We are also in the midst of investigating a somewhat more complex measure of behavior that may prove to be more useful as a distinguishing feature between “high” and “low quality” mangrove sites. Based on our initial in situ video observations and some laboratory work performed by Burrows and Gibson (1995), we propose that the swim burst duration of the ubiquitous mojarra may serve as a reliable indicator of food availability. We have just completed the field work for a rudimentary test of this hypothesis. In this study, we placed sand-filled trays along the waterward edge of the mangroves in Rookery Bay and recorded mojarra behavior around them. Frozen brine shrimp were added to half of the trays and covered with a light layer of sand before the experiment began.
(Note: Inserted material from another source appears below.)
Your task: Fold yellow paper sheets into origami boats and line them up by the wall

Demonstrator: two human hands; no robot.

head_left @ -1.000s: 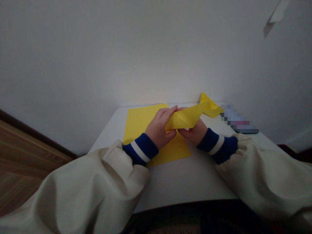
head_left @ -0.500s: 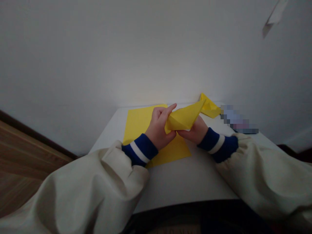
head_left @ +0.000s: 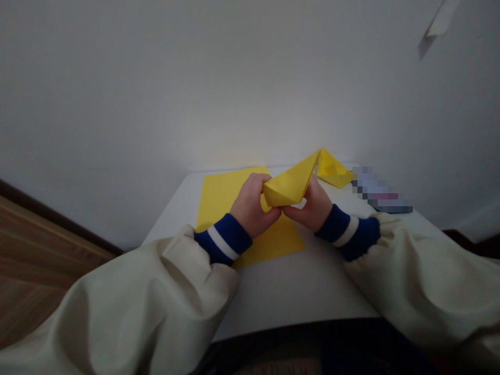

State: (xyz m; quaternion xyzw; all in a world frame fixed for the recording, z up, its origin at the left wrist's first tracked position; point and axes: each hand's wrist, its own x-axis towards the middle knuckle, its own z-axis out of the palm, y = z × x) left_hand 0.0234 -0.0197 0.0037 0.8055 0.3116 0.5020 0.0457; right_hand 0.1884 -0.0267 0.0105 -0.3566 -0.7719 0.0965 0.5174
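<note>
Between my two hands is a folded yellow paper boat (head_left: 289,186), raised above the table with one pointed end up toward the right. My left hand (head_left: 253,205) grips its left end, thumb underneath and fingers behind the paper. My right hand (head_left: 313,205) pinches it from below on the right, and its fingertips are partly hidden behind the fold. Under my left hand lies a flat yellow sheet of paper (head_left: 221,198). Behind my right hand stands a second folded yellow paper boat (head_left: 335,171).
The small white table (head_left: 304,291) stands against a grey-white wall (head_left: 195,78). A blurred-out flat object (head_left: 377,192) lies at the table's right side. Wooden furniture (head_left: 42,265) is at the left. A piece of paper (head_left: 441,21) sticks out from the wall at upper right.
The paper boat has shifted slightly left and tilted. My left index finger, raised before, is now bent down against the paper.
</note>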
No shrimp were added to the other trays. We predict that swim bursts will be shorter over the resource rich trays. If this prediction is verified, we will re-examine earlier video footage for differences in mojarra swimming behavior that we will attempt to link to site-specific food availability.
As somewhat of an aside, we have found that the use of video sampling over the full tidal cycle may aid in avoiding some of the pitfalls associated with sampling (e.g. with a seine net) at a single point in time. For example, consider the case of an ecologist collecting a fish sample from the mangroves at high tide. Typically, within the same study, all other samples will also be collected at high tide for consistency sake. What is often missing from such designs is the acknowledgement that the habitat may have been used quite differently by a species at a different point of the tide cycle. For example, mojarra were absent at Coquina Key mangrove site at high tide but were highly abundant there at mid-flood (See Figure 6). The only alternative to the researcher that employs nets would be to repeatedly sample the same site over time and risk inserting a sampling disturbance artifact into the sampling design.
Tasks and Activities for the Next Reporting Period
Tasks for the next reporting period
We will complete the video analysis of footage from Rookery Bay and Tampa Bay. Following that, we will submit our final report. If possible, we will acquire and analyze footage from the Rookery Bay mangrove restoration site.
Work plan to accomplish tasks
We will continue video analysis until it is complete. We anticipate field activity at the restoration site in early May.
Concerns or difficulties
It is possible that the visibility in the waters of the restoration site will not be suitable for meaningful video recording.
Expenditures
Expenditures were in the range anticipated for the work accomplished to date.